= Crenobacter cavernea =

Gram-negative bacterium

Crenobacter cavernea Cave-375 is a gram-negative bacterium that is closely related to a previously discovered Crenobacter cavernea strain K1W11S-77ͭ. C. cavernea Cave-375 has not directly been described morphologically, however the related strain K1W11S-77ͭ is a "rod-shaped, motile, and strictly aerobic novel bacteria".

Its metabolism has not yet been determined.

C. cavernea Cave-375 was first identified from a water sample coming from a dripping stalactite. This stalactite was located in the Algar do Pena cave in the karst Estremadura Limestone Massif in central western Portugal.

C. cavernea Cave-375 was first isolated and "grown on nutrient agar at 25 degrees Celsius".
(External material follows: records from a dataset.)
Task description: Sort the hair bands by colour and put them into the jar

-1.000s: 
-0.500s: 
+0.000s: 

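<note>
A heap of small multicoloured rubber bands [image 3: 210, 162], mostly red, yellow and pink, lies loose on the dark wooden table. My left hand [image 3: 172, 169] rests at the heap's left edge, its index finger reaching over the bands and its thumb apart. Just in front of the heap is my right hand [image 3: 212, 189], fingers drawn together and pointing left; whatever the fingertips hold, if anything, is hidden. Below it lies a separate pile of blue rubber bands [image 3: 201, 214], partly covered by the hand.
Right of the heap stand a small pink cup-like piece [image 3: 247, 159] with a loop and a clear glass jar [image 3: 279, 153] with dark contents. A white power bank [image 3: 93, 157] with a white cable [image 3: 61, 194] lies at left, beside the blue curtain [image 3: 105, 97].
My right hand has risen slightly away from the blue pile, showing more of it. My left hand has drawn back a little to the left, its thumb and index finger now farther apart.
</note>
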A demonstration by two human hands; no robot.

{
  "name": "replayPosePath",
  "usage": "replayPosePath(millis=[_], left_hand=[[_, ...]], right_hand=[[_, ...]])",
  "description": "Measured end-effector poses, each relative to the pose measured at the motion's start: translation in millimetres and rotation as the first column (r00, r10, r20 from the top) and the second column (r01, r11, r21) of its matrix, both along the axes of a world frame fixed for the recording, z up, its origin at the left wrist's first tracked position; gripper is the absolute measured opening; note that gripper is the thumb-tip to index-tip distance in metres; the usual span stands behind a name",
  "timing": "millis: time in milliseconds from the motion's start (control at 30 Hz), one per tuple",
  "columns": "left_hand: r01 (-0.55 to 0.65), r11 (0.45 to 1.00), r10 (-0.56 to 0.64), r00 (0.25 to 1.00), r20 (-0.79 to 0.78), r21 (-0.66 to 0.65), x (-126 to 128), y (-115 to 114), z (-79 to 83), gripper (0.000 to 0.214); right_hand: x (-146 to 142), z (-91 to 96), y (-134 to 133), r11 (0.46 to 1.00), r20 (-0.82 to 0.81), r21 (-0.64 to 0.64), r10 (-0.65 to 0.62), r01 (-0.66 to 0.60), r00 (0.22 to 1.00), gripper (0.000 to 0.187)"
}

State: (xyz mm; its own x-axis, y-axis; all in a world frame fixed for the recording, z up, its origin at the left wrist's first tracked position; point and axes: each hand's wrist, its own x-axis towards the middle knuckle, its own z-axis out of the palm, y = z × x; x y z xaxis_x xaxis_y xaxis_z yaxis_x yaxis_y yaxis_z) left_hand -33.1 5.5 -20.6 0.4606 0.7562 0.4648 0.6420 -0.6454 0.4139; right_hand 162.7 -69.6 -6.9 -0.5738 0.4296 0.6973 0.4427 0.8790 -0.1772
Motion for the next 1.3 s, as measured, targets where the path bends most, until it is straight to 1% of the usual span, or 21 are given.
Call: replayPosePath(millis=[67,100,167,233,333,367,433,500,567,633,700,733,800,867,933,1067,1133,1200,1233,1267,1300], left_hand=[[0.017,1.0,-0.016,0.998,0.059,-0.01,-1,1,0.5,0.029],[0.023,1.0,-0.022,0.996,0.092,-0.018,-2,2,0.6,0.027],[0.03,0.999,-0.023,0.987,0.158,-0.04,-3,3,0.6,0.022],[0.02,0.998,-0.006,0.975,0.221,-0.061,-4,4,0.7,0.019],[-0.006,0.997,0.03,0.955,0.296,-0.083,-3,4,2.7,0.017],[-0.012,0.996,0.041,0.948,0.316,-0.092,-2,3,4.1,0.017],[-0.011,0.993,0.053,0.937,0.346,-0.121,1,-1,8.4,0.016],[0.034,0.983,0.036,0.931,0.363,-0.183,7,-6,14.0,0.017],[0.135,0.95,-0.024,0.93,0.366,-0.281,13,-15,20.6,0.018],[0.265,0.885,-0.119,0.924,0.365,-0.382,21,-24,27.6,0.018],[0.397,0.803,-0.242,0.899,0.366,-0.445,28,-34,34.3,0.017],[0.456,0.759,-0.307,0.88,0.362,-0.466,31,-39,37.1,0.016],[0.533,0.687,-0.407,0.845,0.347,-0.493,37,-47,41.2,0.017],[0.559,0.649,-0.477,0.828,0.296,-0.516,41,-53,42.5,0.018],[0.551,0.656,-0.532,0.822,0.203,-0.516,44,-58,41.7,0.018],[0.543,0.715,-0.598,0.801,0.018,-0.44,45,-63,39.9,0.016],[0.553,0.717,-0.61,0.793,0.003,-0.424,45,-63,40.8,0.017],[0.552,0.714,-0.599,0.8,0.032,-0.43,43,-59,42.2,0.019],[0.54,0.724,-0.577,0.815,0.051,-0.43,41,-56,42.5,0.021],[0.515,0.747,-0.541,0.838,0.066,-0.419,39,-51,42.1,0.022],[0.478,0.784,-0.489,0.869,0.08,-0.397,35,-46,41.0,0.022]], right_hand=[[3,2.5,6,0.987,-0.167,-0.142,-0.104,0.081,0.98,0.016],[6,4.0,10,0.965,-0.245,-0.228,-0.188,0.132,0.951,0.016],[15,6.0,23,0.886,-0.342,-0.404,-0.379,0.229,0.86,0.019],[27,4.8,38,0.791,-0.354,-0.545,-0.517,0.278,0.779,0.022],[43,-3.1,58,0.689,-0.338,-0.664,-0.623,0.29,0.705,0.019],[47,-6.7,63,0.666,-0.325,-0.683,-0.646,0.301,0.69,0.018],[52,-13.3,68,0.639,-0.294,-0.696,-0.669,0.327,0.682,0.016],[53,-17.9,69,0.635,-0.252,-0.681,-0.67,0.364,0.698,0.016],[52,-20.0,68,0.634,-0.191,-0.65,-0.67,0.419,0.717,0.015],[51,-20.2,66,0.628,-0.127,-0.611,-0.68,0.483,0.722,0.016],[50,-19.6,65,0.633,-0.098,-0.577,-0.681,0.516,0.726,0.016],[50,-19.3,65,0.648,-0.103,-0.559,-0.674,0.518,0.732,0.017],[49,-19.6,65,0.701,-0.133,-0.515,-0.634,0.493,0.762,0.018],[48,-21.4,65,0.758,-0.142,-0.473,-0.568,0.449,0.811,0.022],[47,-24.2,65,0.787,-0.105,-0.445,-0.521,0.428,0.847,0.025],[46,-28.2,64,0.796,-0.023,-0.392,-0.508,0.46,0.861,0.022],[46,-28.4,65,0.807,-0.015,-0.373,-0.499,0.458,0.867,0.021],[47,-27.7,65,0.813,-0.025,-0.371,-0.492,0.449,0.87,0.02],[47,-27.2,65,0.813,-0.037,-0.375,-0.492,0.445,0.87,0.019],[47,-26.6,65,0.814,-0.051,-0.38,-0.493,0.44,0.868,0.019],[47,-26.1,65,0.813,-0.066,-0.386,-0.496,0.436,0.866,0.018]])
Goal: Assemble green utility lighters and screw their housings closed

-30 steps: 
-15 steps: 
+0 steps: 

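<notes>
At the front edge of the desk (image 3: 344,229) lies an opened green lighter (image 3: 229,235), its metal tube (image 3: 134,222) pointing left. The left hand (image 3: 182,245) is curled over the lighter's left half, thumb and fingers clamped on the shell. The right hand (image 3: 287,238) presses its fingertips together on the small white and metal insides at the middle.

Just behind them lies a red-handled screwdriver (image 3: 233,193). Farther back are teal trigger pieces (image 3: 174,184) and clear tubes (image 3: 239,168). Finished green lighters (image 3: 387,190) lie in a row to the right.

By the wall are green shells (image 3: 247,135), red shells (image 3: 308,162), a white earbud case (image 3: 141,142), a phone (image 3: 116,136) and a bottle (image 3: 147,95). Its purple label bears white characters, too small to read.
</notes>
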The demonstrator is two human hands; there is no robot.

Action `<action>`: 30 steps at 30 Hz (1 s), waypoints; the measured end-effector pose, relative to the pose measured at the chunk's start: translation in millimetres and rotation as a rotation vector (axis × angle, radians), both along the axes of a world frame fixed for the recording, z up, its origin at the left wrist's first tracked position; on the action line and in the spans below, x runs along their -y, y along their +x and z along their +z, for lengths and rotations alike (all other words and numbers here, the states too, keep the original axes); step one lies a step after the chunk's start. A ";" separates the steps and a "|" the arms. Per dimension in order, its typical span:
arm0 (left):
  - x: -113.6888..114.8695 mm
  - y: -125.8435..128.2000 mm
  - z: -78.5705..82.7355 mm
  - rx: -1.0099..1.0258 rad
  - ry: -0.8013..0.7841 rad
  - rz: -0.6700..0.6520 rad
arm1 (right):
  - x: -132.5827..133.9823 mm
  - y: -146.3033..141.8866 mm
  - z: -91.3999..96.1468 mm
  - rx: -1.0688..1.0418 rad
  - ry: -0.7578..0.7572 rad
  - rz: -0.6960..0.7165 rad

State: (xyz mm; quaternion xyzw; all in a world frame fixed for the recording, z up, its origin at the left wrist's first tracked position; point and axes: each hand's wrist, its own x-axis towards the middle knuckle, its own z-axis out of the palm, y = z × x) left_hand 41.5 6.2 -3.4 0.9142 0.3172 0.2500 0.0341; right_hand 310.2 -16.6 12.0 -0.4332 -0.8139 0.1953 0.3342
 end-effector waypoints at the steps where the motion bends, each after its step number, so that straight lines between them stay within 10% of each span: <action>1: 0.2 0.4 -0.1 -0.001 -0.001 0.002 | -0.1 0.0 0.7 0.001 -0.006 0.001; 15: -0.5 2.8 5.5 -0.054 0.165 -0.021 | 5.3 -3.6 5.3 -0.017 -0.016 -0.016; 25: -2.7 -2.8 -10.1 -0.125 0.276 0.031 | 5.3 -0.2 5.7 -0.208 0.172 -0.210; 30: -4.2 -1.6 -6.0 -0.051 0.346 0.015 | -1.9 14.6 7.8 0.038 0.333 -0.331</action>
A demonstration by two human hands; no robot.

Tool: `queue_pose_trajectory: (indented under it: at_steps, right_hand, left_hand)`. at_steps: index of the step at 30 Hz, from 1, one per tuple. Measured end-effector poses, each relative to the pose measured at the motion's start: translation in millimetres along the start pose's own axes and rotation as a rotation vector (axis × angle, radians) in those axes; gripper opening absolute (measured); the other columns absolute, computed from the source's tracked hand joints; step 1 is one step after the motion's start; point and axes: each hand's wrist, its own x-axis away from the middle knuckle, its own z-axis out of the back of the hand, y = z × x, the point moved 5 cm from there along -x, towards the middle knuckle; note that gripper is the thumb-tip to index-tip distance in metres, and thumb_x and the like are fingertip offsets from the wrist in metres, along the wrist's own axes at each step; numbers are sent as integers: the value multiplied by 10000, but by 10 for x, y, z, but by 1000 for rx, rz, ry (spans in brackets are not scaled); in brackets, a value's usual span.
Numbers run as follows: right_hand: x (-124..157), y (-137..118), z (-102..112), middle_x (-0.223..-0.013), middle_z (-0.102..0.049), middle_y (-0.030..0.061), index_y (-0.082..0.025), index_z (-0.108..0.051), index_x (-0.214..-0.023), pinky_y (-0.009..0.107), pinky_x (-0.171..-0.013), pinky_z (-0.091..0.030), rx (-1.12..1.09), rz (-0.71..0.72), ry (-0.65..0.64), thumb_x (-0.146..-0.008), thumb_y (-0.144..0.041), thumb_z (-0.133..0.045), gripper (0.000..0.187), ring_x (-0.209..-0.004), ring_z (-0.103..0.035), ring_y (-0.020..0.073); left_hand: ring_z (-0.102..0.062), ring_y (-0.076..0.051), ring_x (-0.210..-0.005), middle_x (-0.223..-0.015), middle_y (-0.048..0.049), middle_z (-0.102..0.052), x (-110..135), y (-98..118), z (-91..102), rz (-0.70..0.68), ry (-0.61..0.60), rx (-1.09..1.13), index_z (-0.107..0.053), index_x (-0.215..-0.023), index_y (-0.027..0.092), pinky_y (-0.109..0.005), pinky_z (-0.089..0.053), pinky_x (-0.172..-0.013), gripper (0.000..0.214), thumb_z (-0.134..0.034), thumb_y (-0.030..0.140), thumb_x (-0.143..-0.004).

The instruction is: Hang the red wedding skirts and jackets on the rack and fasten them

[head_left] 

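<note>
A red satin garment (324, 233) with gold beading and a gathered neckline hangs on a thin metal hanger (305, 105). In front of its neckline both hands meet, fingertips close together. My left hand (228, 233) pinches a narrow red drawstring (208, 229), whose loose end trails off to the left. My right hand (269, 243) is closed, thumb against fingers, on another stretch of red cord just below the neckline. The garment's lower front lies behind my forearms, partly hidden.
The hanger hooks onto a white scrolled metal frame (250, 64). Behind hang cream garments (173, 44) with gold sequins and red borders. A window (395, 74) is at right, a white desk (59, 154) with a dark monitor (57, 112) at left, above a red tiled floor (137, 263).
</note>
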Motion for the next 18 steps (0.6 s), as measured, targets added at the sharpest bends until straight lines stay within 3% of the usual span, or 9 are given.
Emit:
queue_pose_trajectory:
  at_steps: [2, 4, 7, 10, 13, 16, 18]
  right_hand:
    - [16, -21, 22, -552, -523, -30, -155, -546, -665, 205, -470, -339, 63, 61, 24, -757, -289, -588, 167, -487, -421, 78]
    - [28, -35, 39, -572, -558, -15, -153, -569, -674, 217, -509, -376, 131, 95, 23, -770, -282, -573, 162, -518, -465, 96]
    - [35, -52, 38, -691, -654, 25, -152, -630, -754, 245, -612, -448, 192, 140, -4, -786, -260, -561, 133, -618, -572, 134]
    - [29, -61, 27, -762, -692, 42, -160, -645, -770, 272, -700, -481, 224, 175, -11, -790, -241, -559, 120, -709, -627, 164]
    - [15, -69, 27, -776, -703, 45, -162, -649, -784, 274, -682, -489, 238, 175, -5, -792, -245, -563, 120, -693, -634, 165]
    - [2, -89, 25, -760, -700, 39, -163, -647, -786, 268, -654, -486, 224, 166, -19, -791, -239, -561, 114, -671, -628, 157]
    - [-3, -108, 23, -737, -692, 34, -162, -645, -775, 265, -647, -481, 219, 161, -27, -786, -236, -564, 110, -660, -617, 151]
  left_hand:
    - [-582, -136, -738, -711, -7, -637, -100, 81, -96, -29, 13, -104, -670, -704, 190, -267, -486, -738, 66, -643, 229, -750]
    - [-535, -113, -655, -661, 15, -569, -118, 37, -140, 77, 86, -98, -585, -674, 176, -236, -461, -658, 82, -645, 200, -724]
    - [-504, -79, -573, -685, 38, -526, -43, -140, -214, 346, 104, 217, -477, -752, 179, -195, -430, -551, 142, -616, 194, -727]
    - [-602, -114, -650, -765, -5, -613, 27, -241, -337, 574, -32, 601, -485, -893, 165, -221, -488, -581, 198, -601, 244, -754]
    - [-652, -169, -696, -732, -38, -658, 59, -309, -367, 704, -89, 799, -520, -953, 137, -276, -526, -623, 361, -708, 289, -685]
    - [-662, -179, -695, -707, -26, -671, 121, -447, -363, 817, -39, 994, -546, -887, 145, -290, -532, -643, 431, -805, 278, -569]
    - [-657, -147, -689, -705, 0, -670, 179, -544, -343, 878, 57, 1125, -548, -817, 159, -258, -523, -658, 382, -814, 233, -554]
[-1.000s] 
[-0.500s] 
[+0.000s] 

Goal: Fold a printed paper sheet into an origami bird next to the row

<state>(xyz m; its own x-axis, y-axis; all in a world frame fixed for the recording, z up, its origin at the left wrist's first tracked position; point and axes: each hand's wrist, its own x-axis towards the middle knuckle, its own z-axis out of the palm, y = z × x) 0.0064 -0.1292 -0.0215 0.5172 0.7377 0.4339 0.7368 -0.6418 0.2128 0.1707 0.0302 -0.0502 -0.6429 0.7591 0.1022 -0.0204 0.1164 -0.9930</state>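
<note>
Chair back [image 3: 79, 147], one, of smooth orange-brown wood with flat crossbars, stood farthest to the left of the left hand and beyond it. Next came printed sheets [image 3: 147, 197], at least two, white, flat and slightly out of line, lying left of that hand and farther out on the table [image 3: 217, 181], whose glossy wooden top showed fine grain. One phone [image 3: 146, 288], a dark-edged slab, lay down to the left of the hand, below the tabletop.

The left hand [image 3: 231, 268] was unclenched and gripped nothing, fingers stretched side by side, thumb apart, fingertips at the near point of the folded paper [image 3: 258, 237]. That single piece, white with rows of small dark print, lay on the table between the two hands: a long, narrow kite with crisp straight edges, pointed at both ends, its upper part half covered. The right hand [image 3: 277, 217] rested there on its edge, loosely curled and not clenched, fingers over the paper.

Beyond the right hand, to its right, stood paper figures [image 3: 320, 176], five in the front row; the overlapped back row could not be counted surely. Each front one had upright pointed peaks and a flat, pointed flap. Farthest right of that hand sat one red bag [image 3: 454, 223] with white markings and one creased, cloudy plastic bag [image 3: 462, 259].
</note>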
Its ecology is not yet known. With the sequencing of the genome of C. cavernea Cave-375, the ecological impact should be able to be identified.

==Diversity==

C. cavernea Cave-375 belongs in the Proteobacteria phylum, Neisseriaceae family, and Crenobacter cavernea species. By comparing the 16s rRNA of the CAVE-375 stain to Crenobacter cavernea species, a 99% similarity value was calculated. When comparing DNA-DNA hybridization using a Genome-to-Genome Distance Calculator, a 62.66% hybridization percentage was found.

==Genome==

"Genomic DNA was extracted from C. cavernea Cave-375 using an NZY microbial gDNA isolation kit (NZYTech, Portugal)". The whole genome was then sequenced using whole genome shotgun sequencing method. With this, "17,325,372 high-quality raw sequences were assembled into 15 contigs with an N_{50} value of 323,281 and a total genome size of 2,273,143 base pairs (2.9 Mb)". NCBI Prokaryotic Genome Annotation Pipeline was able to identify a 65.9% GC content and sequencing coding for proteins and tRNA. "2,779 protein coding sequences and 63 tRNA sequences" were identified using this method.